Namely, that brain state is not chosen, yet it is brain state that determines what is thought, felt and done.

It is not philosophy or modal logic that falsifies the notion of free will, but neuroscience and physics.

What ad hom? Where did I ad hom you?

Snide innuendo. Misrepresentation, false accusations. Perhaps you are not even aware of what you are doing.

Your memory is not so good either;

For example;
''At the risk of misremembering, I do believe that at one point DBT acknowledged his belief that the big bang killed JFK.'' - Pood, Post #433



I simply pointed out that I presented you with a formal modal argument and you did not address it. That is the truth, isn’t it? No ad hom there.

My own googling? Of course I google up stuff to supprt and supplement arguments that I make in my own words. You do something quite different. You google up stuff in lieu of making an argument of your own. I am afraid you are the google champ, not I.

I presented you with a formal modal argument and you did not address it. Instead, you google up someone who does not address the argument either, but instead makes some generalized and frankly incoherent attack on modal logic, which means he is attacking logic itself. Good luck with that.

If you have a beef with modal logic, why don’t you state that beef in your own words. If you disagree with the formal modal argument I presented, why don’t you list the objections to the argument in your own words?


The problems with compatibility, free will in relation to determinism, has been described more than enough times.

The given definition of determinism sets the terms, conditions, premises.


''However, in order for determinism to be true, it must include all events. For example, determinism cannot exclude the effects of natural forces, like volcanoes and tidal waves or a meteor hitting the Earth. Determinism cannot exclude the effects of biological organisms that transform their environments, like tree seedlings changing bare land into a forest. Determinism cannot exclude the effects of deliberate choices, like when the chef prepares me the salad that I chose for lunch.

All of these events, including my choices, were causally necessary from any prior point in time. And they all proceeded without deviation from the Big Bang to this moment.'' - Marvin Edwards.

''Choosing'' is a point of contention.

Determinism as defined does not permit alternate actions, choosing or doing otherwise, what is done must be done.

Choice is defined as the act of choosing between two or more possibilities;

Choice
1. an act of choosing between two or more possibilities.

Yet determinism - as defined - does not permit two or more possibilities. The mere appearance of alternate possibilities does not offer a choice between two or more possibilities, only the illusion of choice

For instance; If driver A must necessarily (determinism at work) turn left at the next intersection, he does not have the option of turning right in that instance, he must turn left. If driver B must necessarily turn right at the same intersection (determinism at work), she does not have the option of turning left in that instance, she must turn right.

One goes left, the other goes right, neither driver has a choice in that instance or any instance as the system evolves from prior to present and future states without deviation, without alternate options, without choice.

That is how determinism - as it is defined - works.

''Determinism, in philosophy and science, the thesis that all events in the universe, including human decisions and actions, are causally inevitable.

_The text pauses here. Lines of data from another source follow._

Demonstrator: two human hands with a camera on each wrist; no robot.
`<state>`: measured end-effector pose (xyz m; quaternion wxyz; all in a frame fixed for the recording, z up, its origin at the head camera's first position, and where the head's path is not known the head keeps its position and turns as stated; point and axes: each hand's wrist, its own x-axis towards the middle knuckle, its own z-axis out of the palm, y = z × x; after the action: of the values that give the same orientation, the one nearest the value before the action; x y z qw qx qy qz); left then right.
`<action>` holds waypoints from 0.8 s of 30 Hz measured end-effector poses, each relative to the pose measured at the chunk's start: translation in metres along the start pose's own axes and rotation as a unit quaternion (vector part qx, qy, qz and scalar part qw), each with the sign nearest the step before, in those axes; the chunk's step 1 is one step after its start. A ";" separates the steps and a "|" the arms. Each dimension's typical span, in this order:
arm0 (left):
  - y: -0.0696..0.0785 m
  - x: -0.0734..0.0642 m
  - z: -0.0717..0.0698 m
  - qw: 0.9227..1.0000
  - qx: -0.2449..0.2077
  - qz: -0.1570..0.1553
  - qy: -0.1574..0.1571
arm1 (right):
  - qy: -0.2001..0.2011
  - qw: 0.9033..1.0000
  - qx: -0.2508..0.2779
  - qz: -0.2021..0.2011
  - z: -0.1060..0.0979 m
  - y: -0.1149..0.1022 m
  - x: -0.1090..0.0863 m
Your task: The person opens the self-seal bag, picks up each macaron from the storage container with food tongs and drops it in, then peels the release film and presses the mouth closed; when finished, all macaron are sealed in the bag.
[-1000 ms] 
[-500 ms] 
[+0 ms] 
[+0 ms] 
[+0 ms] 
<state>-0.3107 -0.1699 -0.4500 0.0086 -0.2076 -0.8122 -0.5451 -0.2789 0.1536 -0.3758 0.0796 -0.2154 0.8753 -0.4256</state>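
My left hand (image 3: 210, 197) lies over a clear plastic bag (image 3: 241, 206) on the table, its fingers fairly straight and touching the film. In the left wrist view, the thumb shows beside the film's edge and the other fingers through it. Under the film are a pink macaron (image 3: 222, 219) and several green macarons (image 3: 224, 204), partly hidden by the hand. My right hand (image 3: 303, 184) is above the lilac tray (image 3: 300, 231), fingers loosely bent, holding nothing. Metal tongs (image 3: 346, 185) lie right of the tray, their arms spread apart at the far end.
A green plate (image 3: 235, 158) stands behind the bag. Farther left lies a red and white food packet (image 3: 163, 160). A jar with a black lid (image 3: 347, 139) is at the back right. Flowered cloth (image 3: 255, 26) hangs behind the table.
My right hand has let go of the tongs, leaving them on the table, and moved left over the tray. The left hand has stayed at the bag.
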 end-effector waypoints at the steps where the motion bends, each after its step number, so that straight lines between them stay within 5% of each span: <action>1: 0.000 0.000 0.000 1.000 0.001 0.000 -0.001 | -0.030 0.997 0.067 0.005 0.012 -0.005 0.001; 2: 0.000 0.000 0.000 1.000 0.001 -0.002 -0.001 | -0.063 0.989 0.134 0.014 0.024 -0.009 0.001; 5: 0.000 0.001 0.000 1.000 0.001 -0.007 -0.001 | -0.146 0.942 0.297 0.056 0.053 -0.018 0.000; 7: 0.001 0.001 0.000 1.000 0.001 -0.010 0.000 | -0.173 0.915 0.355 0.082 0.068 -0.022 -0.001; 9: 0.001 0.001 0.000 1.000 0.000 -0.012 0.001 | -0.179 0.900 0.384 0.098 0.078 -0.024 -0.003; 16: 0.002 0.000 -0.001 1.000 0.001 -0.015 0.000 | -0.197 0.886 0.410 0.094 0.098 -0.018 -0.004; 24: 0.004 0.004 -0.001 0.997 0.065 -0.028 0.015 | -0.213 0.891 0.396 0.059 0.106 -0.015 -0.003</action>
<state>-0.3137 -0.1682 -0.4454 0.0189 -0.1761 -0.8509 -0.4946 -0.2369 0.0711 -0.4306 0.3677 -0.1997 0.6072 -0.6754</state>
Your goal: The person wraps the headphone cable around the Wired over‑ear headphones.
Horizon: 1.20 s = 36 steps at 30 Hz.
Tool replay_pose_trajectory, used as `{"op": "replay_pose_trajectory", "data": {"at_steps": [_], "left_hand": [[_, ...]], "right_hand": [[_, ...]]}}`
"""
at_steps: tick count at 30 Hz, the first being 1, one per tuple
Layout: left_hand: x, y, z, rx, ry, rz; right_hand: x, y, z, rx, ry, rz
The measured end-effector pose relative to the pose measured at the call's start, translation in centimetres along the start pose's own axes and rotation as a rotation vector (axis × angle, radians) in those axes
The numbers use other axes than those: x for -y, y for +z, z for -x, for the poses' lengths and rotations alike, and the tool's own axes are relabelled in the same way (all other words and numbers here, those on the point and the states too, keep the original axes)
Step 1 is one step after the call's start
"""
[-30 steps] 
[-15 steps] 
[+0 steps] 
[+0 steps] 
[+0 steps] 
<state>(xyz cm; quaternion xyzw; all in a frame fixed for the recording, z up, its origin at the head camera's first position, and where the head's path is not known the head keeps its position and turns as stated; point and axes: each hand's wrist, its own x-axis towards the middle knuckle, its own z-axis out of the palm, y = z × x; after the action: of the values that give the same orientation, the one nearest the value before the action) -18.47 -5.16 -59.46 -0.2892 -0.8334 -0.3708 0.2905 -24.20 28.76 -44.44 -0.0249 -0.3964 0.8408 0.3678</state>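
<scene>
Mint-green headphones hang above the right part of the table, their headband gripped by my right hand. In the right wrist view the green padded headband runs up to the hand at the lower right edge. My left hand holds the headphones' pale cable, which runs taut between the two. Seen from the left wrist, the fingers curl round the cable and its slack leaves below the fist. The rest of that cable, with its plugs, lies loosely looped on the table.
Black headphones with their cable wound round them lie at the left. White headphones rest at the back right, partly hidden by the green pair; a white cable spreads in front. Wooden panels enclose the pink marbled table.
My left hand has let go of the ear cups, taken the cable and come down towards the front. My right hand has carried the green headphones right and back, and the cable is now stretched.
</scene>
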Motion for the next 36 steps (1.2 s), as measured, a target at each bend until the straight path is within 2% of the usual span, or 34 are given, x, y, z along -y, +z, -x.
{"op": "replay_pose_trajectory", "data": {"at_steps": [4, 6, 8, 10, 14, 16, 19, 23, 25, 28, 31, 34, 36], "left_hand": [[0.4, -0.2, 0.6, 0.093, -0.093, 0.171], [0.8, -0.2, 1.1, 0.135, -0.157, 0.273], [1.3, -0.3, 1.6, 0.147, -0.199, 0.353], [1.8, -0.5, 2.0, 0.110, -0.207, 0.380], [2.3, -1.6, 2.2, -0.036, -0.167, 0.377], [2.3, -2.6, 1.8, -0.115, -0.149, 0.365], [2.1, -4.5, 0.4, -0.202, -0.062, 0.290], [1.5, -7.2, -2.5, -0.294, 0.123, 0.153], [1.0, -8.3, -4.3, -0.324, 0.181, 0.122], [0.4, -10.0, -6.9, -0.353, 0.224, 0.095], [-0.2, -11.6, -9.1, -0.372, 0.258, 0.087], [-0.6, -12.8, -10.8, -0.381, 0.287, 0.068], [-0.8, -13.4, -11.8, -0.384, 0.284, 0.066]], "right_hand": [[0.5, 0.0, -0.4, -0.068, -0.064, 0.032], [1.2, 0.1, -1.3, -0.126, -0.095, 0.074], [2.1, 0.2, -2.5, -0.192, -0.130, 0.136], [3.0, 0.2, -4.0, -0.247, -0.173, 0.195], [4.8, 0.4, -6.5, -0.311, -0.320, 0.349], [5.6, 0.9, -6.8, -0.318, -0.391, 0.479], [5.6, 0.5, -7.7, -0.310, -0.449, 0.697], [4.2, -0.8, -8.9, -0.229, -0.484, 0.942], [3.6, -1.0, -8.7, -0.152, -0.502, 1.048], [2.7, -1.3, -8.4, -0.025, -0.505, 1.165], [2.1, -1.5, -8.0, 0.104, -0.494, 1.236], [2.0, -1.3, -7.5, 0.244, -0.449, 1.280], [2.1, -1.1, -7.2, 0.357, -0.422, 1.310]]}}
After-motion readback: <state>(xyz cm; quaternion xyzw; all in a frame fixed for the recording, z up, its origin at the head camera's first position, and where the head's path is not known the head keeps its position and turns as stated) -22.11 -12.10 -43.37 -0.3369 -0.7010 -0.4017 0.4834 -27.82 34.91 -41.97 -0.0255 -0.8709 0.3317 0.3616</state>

Determinism entails that, in a situation in which a person makes a certain decision or performs a certain action, it is impossible that he or she could have made any other decision or performed any other action. In other words, it is never true that people could have decided or acted otherwise than they actually did.''

Consequently, causal necessity/determinism is not compatible with freedom of will or choice, where - by definition - no alternatives exist.
 
Determinism cannot exclude the effects of biological organisms that transform their environments
And one of those transforms is choice: taking in several objects and emitting one of them...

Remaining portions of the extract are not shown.